Environment variables

Well, in sudoers you can configure which environment variables it should keep. Take a loop at Defaults env_reset and env_keep. These can also be set per user or group. Just add REMOTEHOST and DISPLAY and hey, presto.


Why are you using functions in your prompt?

++ It seems that you want your prompt to be something like this:

PS1='${REMOTEHOST}${REMOTEHOST+->}\u@\h:\w\$ '

This is of course not switching colors. To do that:

PS1='\[$(tput bold)$(tput setaf 1)${REMOTEHOST}${REMOTEHOST+->}\u@\h:\w\$$(tput sgr0) \]'

Source functions

And why don't you re-source the file containing these functions?

++ You're saying that you do, yet you're using flags to optimize the functions and prevent them from being reread. If you leave that optimization out, does it work then?

Readonly functions

And w.r.t. root, why would you keep functions in an environment that could be changed by a user? As root, you need a well defined environment, set up without any influence from the user switching to root.

++ A persistent user can always reset everything in a shell. Point being, you can't rely on functions to stay the same. So you have to source them each and every time from a reliable location.

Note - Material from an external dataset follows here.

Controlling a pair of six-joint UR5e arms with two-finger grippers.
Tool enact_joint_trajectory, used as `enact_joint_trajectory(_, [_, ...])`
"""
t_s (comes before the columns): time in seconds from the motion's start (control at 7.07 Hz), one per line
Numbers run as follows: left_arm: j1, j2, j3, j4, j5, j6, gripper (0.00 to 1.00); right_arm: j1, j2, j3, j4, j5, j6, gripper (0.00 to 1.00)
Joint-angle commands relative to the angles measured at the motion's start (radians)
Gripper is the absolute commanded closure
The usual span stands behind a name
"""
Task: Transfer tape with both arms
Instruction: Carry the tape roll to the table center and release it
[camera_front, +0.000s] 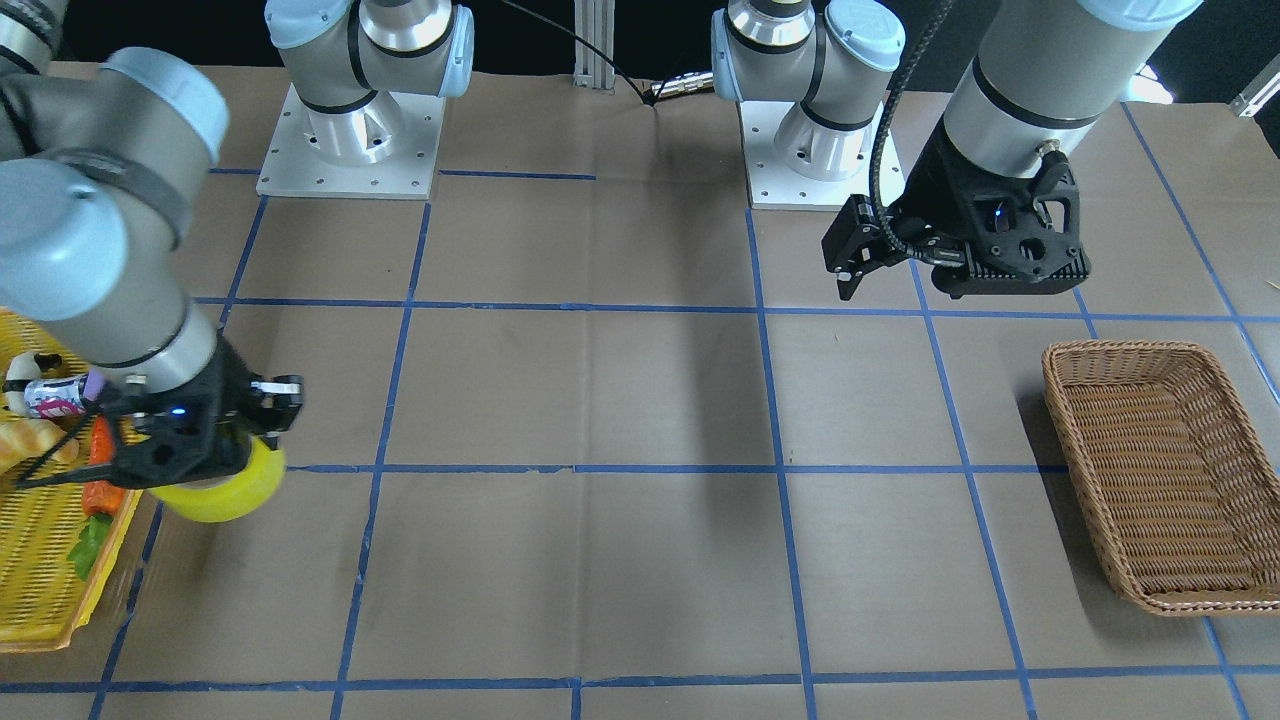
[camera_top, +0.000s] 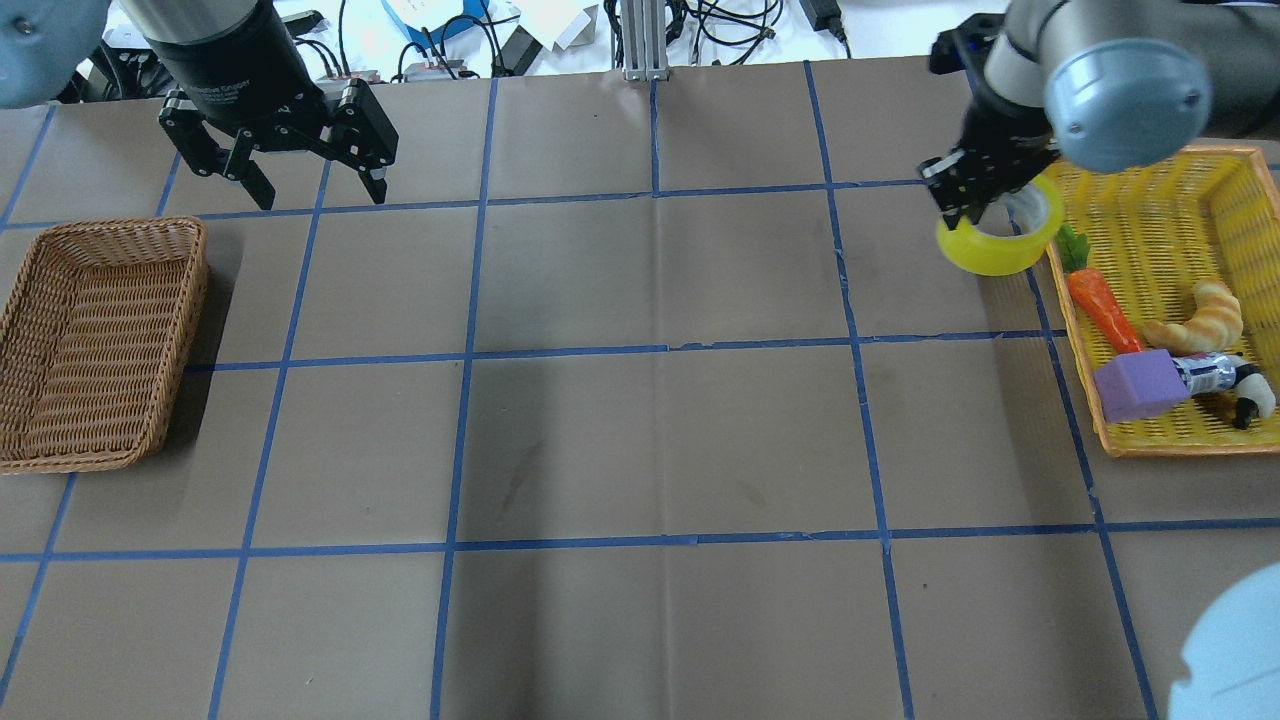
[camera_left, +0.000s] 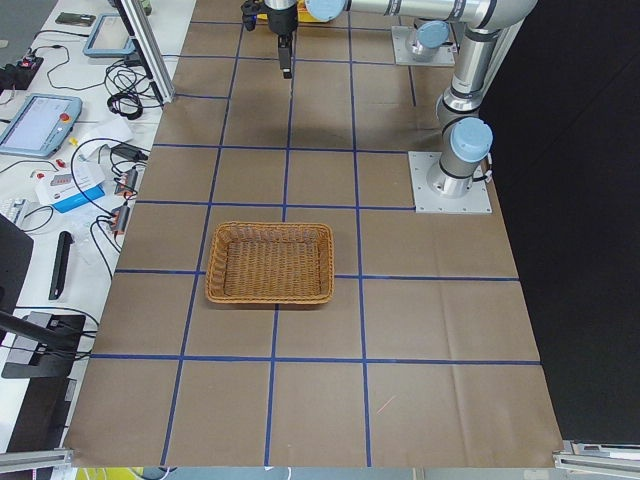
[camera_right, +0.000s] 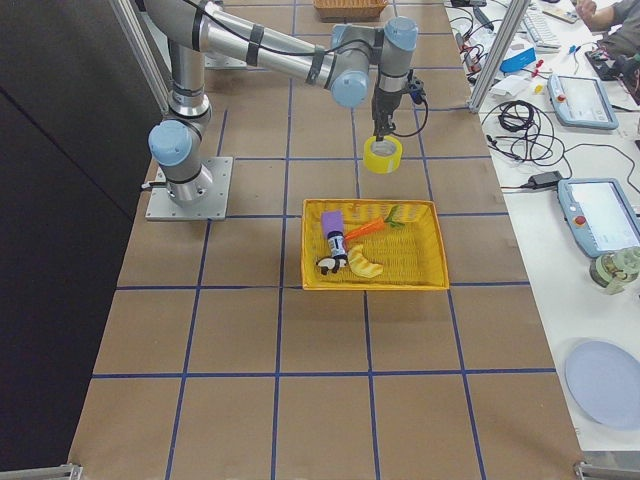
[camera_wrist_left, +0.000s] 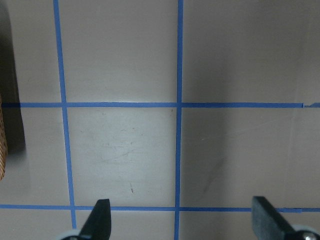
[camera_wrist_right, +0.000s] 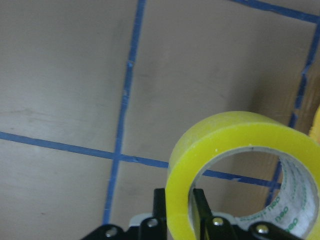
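The tape is a yellow ring with a white core. It hangs from my right gripper above the table, just beside the yellow tray's edge. In the right wrist view the two fingers pinch the tape's wall, one inside the ring and one outside. The tape also shows in the front view and in the right side view. My left gripper is open and empty above the table at the far side, near the wicker basket. Its spread fingertips show over bare paper.
An empty brown wicker basket sits on my left side. The yellow tray on my right holds an orange toy carrot, a purple block, a croissant and small toys. Blue tape lines grid the brown table.
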Motion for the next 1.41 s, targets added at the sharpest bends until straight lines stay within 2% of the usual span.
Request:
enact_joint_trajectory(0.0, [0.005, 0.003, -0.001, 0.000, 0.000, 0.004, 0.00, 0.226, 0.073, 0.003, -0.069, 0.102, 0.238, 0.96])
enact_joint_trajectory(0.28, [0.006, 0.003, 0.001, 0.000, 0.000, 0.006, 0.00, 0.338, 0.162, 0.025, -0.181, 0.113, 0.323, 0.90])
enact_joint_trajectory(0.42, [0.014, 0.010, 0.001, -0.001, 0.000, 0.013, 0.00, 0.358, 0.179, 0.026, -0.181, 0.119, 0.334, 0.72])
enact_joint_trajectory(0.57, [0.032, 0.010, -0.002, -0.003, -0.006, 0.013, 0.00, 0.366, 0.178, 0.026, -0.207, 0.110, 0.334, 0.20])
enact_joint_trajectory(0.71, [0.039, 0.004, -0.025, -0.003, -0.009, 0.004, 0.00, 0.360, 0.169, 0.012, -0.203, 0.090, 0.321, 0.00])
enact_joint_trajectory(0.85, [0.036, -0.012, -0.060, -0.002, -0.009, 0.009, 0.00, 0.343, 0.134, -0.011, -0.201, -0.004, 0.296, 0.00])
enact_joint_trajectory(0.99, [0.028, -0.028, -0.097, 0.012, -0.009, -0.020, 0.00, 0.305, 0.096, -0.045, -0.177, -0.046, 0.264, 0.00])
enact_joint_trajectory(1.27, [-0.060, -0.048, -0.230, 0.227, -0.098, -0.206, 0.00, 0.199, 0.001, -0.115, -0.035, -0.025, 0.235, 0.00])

And sudo doesn't use pam_env() in it's source. It is called, however through the PAM stack. So, can you provide a link supporting your claim?

++ Yes, sudo can use PAM, if you so configure.

Kind regards, Edgar.

  • Why are you not using functions in your prompt? How do you display the host you log'ed in from, in the prompt, on the window title, a relevant path -- trimmed down if too long based on screen size, changes to use "#" instead of ">" and appears in red? Good security is about awareness of your environment as much as mindless rules.
    – Astara
    Aug 5 '14 at 10:50
  • I do source the files with the functions in them. Since they are part of the environment, a flag is set when they a read in to indicate they are already red in so shells later on don't reread variables and functions that may be read-only and get errors. The problem is sudo has no option to pass through an uncorrupted environment. You can toss it out completely, or have it half way corrupted with any functional environment variables deleted.
    – Astara
    Aug 5 '14 at 10:52
  • As for a link supporting a claim of sudo using pam -- you need to read the changelog.... a bit more often: rpmfind.net/linux/RPM/opensuse/12.2/x86_64/… ....* Wed May 16 2012 vcizek@suse.com - update to 1.8.5 Some of the changes: * /etc/environment is no longer read directly on Linux systems when PAM is used. Sudo now merges the PAM environment into the user's environment which is typically set by the pam_env module. ....it was changed over 2 years ago...
    – Astara
    Aug 5 '14 at 10:59
  • Why would I keep read-only functions in my environment set by the system login scripts? And how are those changed? How do you change read-only scripts.... and I am the user switching to root. Not some random joe... I want it to be seamless when I need it. I don't need it zeroing parts of my environment or resetting my display (standard in suse since 12.2, at least)... While I've fixed that on my machine -- many others have complained bout the new behaviors as well
    – Astara
    Aug 5 '14 at 11:03
  • Re: "+ A persistent user can always reset everything in a shell. Point being, you can't rely on functions to stay the same. So you have to source them each and every time from a reliable location." You can use the same argument to apply to any/all environment variables... I.e. If what I am doing is insecure, then sudo is insecure in even having the option not to reset the environment. But the fact is, it isn't if the security policy dictates that only trusted users will be using sudo -- in which case the functions are equally secure. You can't argue one w/o the other.